Word for word, output the data, with none of its pictures.

DATA EXCERPT >>
::::

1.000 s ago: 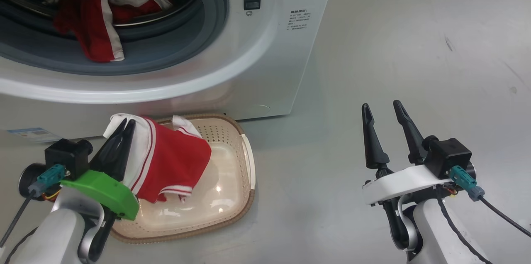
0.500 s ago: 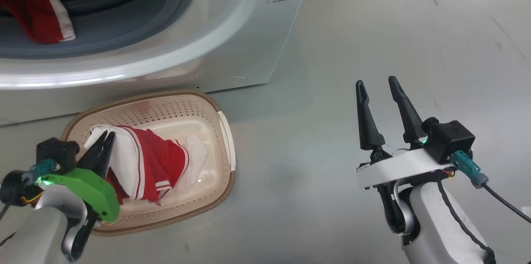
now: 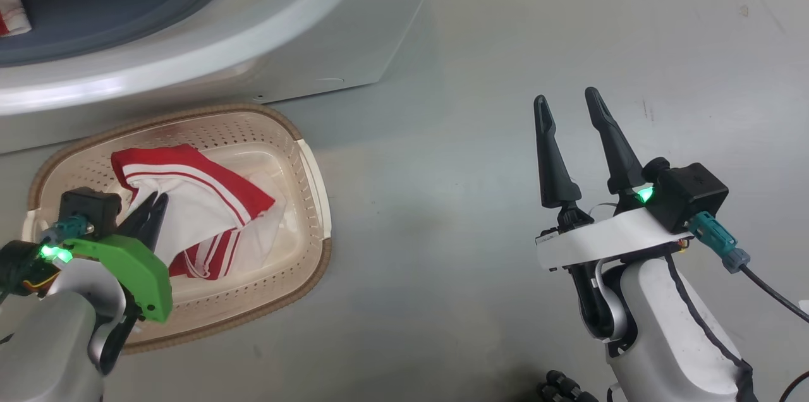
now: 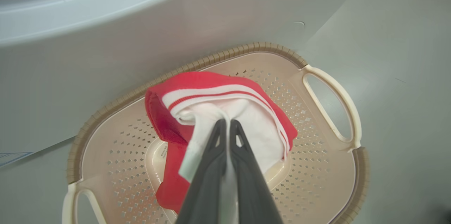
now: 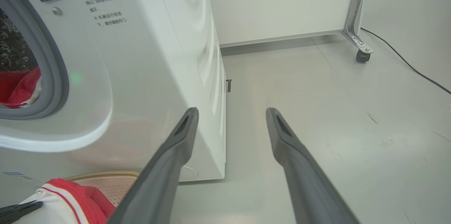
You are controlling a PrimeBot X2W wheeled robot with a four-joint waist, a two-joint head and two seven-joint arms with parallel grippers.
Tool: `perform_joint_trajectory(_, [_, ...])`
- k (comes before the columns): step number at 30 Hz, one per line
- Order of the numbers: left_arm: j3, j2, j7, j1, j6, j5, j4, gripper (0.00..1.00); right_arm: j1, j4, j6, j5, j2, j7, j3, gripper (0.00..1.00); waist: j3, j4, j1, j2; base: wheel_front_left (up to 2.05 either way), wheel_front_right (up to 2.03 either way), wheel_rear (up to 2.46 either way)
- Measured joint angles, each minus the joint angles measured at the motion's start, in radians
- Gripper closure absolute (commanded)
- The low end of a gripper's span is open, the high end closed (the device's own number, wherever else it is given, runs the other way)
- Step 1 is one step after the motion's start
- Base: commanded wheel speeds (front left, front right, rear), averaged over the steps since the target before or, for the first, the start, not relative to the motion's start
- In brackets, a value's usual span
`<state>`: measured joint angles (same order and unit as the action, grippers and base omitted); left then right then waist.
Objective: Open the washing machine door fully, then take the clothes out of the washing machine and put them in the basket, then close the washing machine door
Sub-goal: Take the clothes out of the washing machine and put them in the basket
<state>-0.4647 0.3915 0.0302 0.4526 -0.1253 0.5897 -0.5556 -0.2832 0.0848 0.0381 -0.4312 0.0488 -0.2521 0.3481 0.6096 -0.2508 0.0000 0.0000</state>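
lower left of the head view: the left gripper (image 3: pixel 153 203) is clamped shut on a white fold of the red-and-white garment (image 3: pixel 205 190). most of that cloth lies inside the basket (image 3: pixel 298 158), which sits on the floor (image 3: pixel 442 212) right in front of the washing machine (image 3: pixel 303 35). the step in hand looks like the drop-off.

imo the best way is for the robot to spread the jaws wide b4 lifting. the left wrist view shows fabric pinched between the fingers and trailing down along them, so it could snag and get dragged back out. then it should pull straight up & away, clear of the brown rim (image 3: pixel 189 112).

over at the right of the head view the right gripper (image 3: pixel 564 98) hangs above bare floor, fingers apart, holding nothing. prob fine to leave it parked there.

hard to make out: the upper left corner catches a sliver of more clothes (image 3: pixel 11 10) in the grey opening (image 3: pixel 126 16). it's cut off by the frame edge, so no telling how many pieces are left inside. the basket bottom under the garment is covered too, so can't tell if anything lies beneath it.
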Motion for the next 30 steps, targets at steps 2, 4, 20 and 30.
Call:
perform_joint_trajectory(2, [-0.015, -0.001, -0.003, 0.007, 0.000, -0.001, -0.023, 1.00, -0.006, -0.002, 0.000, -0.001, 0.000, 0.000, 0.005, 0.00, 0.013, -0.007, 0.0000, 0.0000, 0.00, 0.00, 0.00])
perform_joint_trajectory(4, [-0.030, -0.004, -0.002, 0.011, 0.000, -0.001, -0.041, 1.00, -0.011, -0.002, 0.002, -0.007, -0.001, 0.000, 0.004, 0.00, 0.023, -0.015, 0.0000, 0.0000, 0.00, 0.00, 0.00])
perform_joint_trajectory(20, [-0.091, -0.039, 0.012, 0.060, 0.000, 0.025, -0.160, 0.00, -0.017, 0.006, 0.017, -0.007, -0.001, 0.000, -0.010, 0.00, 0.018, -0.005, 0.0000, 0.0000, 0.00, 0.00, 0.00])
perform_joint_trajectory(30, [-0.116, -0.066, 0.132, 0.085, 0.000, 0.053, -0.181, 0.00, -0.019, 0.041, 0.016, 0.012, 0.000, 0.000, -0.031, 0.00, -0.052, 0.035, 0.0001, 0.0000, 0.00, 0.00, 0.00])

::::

OUTPUT OF THE TASK >>
1.000 s ago: 
0.500 s ago: 
now: 
now: 
now: 
You are controlling a PrimeBot X2W wheeled robot with a four-joint waist, a two-joint head and two seven-joint arms with parallel grippers.
Tool: `perform_joint_trajectory(_, [_, ...])`
- k (comes before the columns): step number at 30 Hz, one per line
- Order of the numbers: left_arm: j3, j2, j7, j1, j6, j5, j4, gripper (0.00..1.00); right_arm: j1, j4, j6, j5, j2, j7, j3, gripper (0.00..1.00); waist: j3, j4, j1, j2; base: wheel_front_left (up to 2.05 either way), wheel_front_right (up to 2.03 either way), wheel_rear (up to 2.46 either way)
- Measured joint angles, each minus the joint angles measured at the motion's start, in radians
- Gripper closure absolute (commanded)
- The low end of a gripper's span is open, the high end closed (the device's own number, wherever else it is given, runs the other way)
- Step 1 is one step after the motion's start
- Base: commanded wheel speeds (front left, front right, rear), averaged over the steps since the target before or, for the first, the start, not relative to the motion's start
- In brackets, a value's usual span
`<state>`: measured joint angles (same order and unit as the action, grippers and base omitted); left then right then waist.
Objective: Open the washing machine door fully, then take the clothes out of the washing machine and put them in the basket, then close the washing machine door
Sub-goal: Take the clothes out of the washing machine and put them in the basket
<state>-0.4647 0.3915 0.0302 0.4526 -0.1253 0.5897 -0.5556 -0.2832 0.0848 0.0381 -0.4312 0.0488 -0.2521 0.3481 0.6096 -0.2508 0.0000 0.0000</state>
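lower left of the head view: the left gripper (image 3: pixel 153 203) is clamped shut on a white fold of the red-and-white garment (image 3: pixel 205 190). most of that cloth lies inside the basket (image 3: pixel 298 158), which sits on the floor (image 3: pixel 442 212) right in front of the washing machine (image 3: pixel 303 35). the step in hand looks like the drop-off.

imo the best way is for the robot to spread the jaws wide b4 lifting. the left wrist view shows fabric pinched between the fingers and trailing down along them, so it could snag and get dragged back out. then it should pull straight up & away, clear of the brown rim (image 3: pixel 189 112).

over at the right of the head view the right gripper (image 3: pixel 564 98) hangs above bare floor, fingers apart, holding nothing. prob fine to leave it parked there.

hard to make out: the upper left corner catches a sliver of more clothes (image 3: pixel 11 10) in the grey opening (image 3: pixel 126 16). it's cut off by the frame edge, so no telling how many pieces are left inside. the basket bottom under the garment is covered too, so can't tell if anything lies beneath it.
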Motion for the next 30 steps, targets at steps 2, 4, 20 and 30.
Call:
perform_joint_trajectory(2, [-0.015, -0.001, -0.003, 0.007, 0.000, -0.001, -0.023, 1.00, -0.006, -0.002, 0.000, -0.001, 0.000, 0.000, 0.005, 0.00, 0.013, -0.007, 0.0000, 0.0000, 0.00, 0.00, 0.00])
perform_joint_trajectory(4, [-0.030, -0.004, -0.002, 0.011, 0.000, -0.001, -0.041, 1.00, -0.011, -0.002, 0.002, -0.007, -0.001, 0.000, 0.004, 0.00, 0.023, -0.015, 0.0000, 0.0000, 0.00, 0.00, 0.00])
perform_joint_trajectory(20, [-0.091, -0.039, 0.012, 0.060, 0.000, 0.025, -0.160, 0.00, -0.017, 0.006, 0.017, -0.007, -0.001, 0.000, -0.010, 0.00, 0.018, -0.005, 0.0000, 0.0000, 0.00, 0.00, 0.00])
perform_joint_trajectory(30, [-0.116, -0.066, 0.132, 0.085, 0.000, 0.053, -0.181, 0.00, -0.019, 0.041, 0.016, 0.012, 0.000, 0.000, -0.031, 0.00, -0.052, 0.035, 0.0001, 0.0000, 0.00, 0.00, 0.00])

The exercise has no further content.